1

The regex String :

"[Ff][uU][Nn][Cc] " 

Matches input:

"fUnC " 

But not:

"func across( a, b )"

And I don't understand why...

I'm testing my expressions here: http://www.regexplanet.com/simple/index.html

I figured out that I (dumbly) needed my regex to be "[Ff][uU][Nn][Cc] .*" for a match.

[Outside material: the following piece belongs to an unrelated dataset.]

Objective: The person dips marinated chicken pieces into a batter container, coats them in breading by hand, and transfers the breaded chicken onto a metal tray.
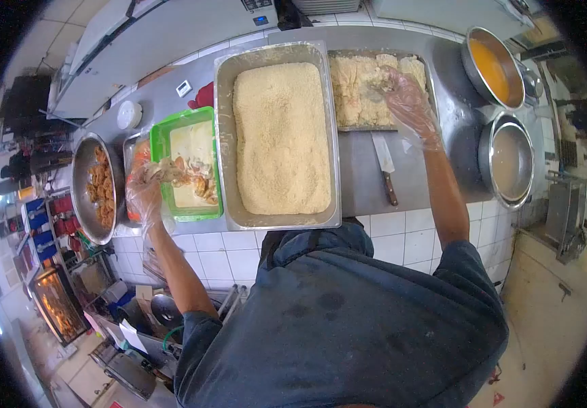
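Note:
My left hand [145,194], in a clear plastic glove, is at the left rim of a green tub [219,190]. Its fingers, smeared with batter, point over the tub and look apart. Inside the tub are pale liquid batter [191,146] and some brownish coated pieces [201,183]. My right hand [405,102], also gloved, reaches over a metal tray of pale breaded pieces [358,88]. Its crumb-covered fingers curl down among them; what they hold is unclear. Between my hands stands a deep metal pan [334,170] of breadcrumbs [283,136].
A knife [384,166] lies below the breaded tray. At right are bowls of orange liquid [490,68] and greyish liquid [511,153]. A bowl of browned pieces [99,190] and an orange-filled tray [140,153] stand left. A white round container [129,115] sits behind.

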A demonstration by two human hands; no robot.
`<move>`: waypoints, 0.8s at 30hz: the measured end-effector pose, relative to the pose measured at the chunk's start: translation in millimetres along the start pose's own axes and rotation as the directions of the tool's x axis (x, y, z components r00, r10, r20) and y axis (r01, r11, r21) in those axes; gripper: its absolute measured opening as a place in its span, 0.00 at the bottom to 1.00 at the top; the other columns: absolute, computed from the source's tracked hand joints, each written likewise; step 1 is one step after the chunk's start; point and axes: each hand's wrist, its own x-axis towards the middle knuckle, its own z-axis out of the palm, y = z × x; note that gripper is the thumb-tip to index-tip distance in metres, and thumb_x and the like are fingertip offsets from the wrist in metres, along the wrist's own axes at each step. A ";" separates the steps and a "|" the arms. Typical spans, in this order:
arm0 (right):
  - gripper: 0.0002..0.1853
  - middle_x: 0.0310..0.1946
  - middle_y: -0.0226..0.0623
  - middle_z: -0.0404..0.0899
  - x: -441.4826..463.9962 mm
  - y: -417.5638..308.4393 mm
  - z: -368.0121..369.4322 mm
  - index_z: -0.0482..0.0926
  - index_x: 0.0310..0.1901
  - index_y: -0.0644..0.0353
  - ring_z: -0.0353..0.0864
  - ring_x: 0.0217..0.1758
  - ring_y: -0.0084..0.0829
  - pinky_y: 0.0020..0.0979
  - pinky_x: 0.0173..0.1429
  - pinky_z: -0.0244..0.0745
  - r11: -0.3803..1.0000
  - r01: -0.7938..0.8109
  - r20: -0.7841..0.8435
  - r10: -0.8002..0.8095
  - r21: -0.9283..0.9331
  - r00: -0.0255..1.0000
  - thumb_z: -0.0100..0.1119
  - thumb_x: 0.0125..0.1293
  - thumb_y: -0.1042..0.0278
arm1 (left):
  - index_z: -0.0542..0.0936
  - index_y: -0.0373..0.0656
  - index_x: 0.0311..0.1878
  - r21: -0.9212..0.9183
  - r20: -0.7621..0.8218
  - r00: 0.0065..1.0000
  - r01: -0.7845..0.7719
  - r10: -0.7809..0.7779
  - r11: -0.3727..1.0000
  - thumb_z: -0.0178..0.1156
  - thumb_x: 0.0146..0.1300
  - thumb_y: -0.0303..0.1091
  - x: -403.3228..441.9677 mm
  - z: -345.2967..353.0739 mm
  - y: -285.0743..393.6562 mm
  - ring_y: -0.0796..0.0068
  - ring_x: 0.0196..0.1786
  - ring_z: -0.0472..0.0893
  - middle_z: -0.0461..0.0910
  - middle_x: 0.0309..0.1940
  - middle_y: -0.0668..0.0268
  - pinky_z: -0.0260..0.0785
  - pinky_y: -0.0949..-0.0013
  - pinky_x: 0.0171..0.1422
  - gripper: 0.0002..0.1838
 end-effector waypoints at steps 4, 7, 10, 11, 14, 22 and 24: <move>0.27 0.43 0.52 0.84 35.8 46.4 0.1 0.78 0.59 0.64 0.83 0.48 0.44 0.43 0.55 0.79 0.998 -0.057 0.276 0.043 0.041 0.960 0.67 0.67 0.51 | 0.87 0.37 0.46 0.064 0.007 1.000 -0.017 0.017 0.998 0.66 0.52 0.20 -5.2 5.6 1.1 0.71 0.39 0.86 0.89 0.38 0.59 0.76 0.69 0.47 0.16; 0.31 0.54 0.52 0.81 73.3 83.1 21.0 0.77 0.62 0.65 0.79 0.58 0.50 0.42 0.64 0.73 0.989 -0.114 0.470 0.057 0.094 0.881 0.66 0.65 0.49 | 0.87 0.38 0.49 0.212 0.032 0.998 0.041 -0.049 0.976 0.69 0.54 0.22 -6.8 1.8 24.7 0.74 0.41 0.86 0.89 0.41 0.60 0.75 0.70 0.49 0.16; 0.35 0.61 0.50 0.78 113.6 150.3 75.8 0.76 0.63 0.65 0.75 0.65 0.50 0.42 0.71 0.68 0.981 -0.114 0.565 0.007 0.155 0.825 0.63 0.64 0.44 | 0.87 0.37 0.47 0.154 0.027 0.999 0.020 -0.024 0.988 0.68 0.54 0.23 -4.2 4.2 18.8 0.73 0.40 0.86 0.89 0.39 0.59 0.75 0.70 0.48 0.15; 0.37 0.62 0.49 0.77 125.2 176.6 101.5 0.75 0.64 0.65 0.74 0.66 0.49 0.42 0.72 0.67 0.994 -0.058 0.559 -0.004 0.094 0.829 0.62 0.64 0.41 | 0.87 0.37 0.46 0.133 0.027 0.999 0.027 -0.031 0.991 0.66 0.53 0.23 -5.2 5.2 28.4 0.72 0.39 0.86 0.89 0.38 0.58 0.76 0.69 0.47 0.15; 0.40 0.66 0.47 0.75 155.5 195.6 130.1 0.75 0.65 0.65 0.72 0.70 0.46 0.43 0.76 0.64 0.934 0.146 0.564 0.068 -0.327 0.823 0.58 0.64 0.36 | 0.87 0.35 0.46 0.053 0.042 0.999 0.015 -0.018 0.998 0.66 0.53 0.22 -4.3 9.5 50.6 0.71 0.39 0.87 0.89 0.37 0.57 0.76 0.69 0.46 0.15; 0.34 0.64 0.49 0.77 123.8 167.4 77.0 0.72 0.69 0.58 0.77 0.66 0.42 0.40 0.69 0.71 0.988 0.098 0.348 -0.051 -0.119 0.936 0.58 0.70 0.41 | 0.87 0.37 0.45 -0.001 0.161 0.981 -0.108 0.107 0.994 0.68 0.55 0.25 -3.4 19.6 80.2 0.69 0.40 0.87 0.89 0.38 0.59 0.77 0.67 0.47 0.12; 0.33 0.62 0.47 0.79 98.3 129.2 47.1 0.72 0.69 0.55 0.79 0.64 0.42 0.41 0.67 0.73 1.000 0.016 0.313 -0.009 -0.020 0.950 0.59 0.70 0.43 | 0.88 0.41 0.44 0.036 0.251 0.963 -0.112 0.099 0.993 0.70 0.56 0.28 -6.0 23.1 100.5 0.70 0.40 0.87 0.89 0.38 0.60 0.78 0.66 0.47 0.12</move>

SOLVED: Don't use the convenience method Pattern.Matches(regex, input) if you are looking for what amounts to a submatch. You should use the Matcher.find() method instead.

avgvstvs
  • 5,556
  • 6
  • 38
  • 69
  • I'm not trying to match the whole string, just testing that the symbol "func " can be detected in the string. – avgvstvs Apr 25 '11 at 00:47
  • Why not use an option to make regexes case insensitive? – Rafe Kettler Apr 25 '11 at 00:49
  • That would be cleaner, but that didn't work. Using the test site (and my own code) the only way to score a match was with `.*` at the end. – avgvstvs Apr 25 '11 at 00:56
  • Java's `Pattern.Matches(regex, input)` apparently tries to match only the entire string. Also, you can't set flags when using Pattern.Matches, so I didn't bother with case-insensitive. – avgvstvs Apr 25 '11 at 00:58
  • are you using Matcher.matches, or Matcher.find? – MeBigFatGuy Apr 25 '11 at 01:04
  • I was using the convenience method `Pattern.Matches(regex, input)` which uses the matches. I learned through this that Matches goes for the whole line, find looks for substrings. Not how I'm used to doing things, but it works now... – avgvstvs Apr 25 '11 at 01:11
  • 1
    As you see, Java’s `matches` method is rather more of an **inconvenience method** than a convenience one. :) You’re hardly the first one to get tripped up by Java’s bizarre redefinition of the word *matches.* There are [plenty of other gotchas](http://stackoverflow.com/questions/5767627/java-regex-helper/5771326#5771326), too. :( – tchrist Apr 25 '11 at 02:30

4 Answers4

4

When I use the regex tester you link to, I see that your regex works with find(), but not with matches(). This is what I would expect -- find() just looks for a regex hit within the target string, while matches() always tries to match the entire string.

njudge
  • 177
  • 1
  • 7
0

"[Ff][uU][Nn][Cc].*" may help...

Vicente Plata
  • 3,320
  • 1
  • 17
  • 26
0

It can be.... it's working fine. But your strings in there and you'll see MATCHES is false, but replaceFirst and ReplaceAll work fine.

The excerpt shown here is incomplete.